### Available data ###

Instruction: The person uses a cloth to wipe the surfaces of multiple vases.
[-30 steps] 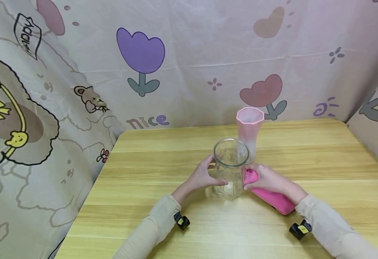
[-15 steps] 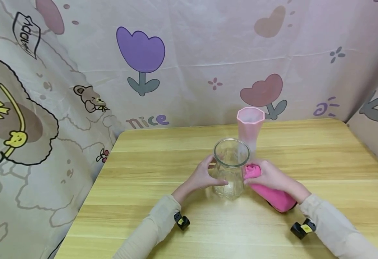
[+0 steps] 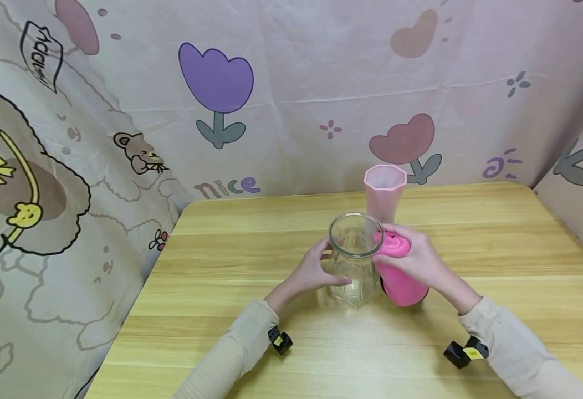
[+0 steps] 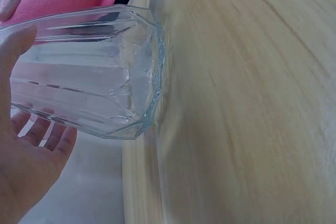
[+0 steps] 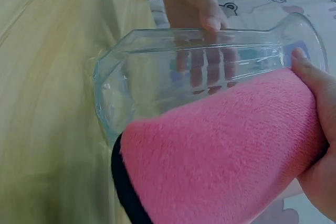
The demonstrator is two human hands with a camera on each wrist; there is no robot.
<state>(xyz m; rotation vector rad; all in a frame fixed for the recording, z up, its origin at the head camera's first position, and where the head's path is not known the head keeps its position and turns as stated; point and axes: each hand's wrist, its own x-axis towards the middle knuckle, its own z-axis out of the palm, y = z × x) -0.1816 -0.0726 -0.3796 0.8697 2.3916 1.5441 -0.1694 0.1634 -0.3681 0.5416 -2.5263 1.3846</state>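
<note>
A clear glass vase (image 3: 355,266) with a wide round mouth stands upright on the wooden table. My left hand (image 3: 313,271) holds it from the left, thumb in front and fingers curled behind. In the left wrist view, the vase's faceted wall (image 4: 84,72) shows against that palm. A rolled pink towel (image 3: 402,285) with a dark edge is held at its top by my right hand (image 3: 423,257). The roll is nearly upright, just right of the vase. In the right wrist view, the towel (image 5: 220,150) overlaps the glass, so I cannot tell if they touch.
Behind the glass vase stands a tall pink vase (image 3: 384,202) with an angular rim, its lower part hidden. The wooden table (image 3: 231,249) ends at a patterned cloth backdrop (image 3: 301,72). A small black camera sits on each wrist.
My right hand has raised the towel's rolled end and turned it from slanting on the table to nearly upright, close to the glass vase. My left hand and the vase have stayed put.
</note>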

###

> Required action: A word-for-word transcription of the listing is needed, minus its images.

> Written reply:
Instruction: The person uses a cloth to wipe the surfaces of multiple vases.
[-30 steps] 
[-15 steps] 
[+0 steps] 
[+0 steps] 
[+0 steps] 
The demonstrator is two human hands with a camera on each wrist; there is no robot.
<state>(xyz m; rotation vector rad; all in a frame fixed for the recording, z up, its origin at the head camera's first position, and where the head's path is not known the head keeps its position and turns as stated; point and axes: each hand's wrist, its own x-axis towards the middle knuckle, its own z-axis out of the palm, y = z × x) -0.1816 -0.0726 -0.3796 0.8697 2.3916 1.5441 -0.1694 0.1634 -0.3681 0.5416 -2.5263 1.3846</state>
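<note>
A clear glass vase (image 3: 355,266) with a wide round mouth stands upright on the wooden table. My left hand (image 3: 313,271) holds it from the left, thumb in front and fingers curled behind. In the left wrist view, the vase's faceted wall (image 4: 84,72) shows against that palm. A rolled pink towel (image 3: 402,285) with a dark edge is held at its top by my right hand (image 3: 423,257). The roll is nearly upright, just right of the vase. In the right wrist view, the towel (image 5: 220,150) overlaps the glass, so I cannot tell if they touch.
Behind the glass vase stands a tall pink vase (image 3: 384,202) with an angular rim, its lower part hidden. The wooden table (image 3: 231,249) ends at a patterned cloth backdrop (image 3: 301,72). A small black camera sits on each wrist.
My right hand has raised the towel's rolled end and turned it from slanting on the table to nearly upright, close to the glass vase. My left hand and the vase have stayed put.
</note>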

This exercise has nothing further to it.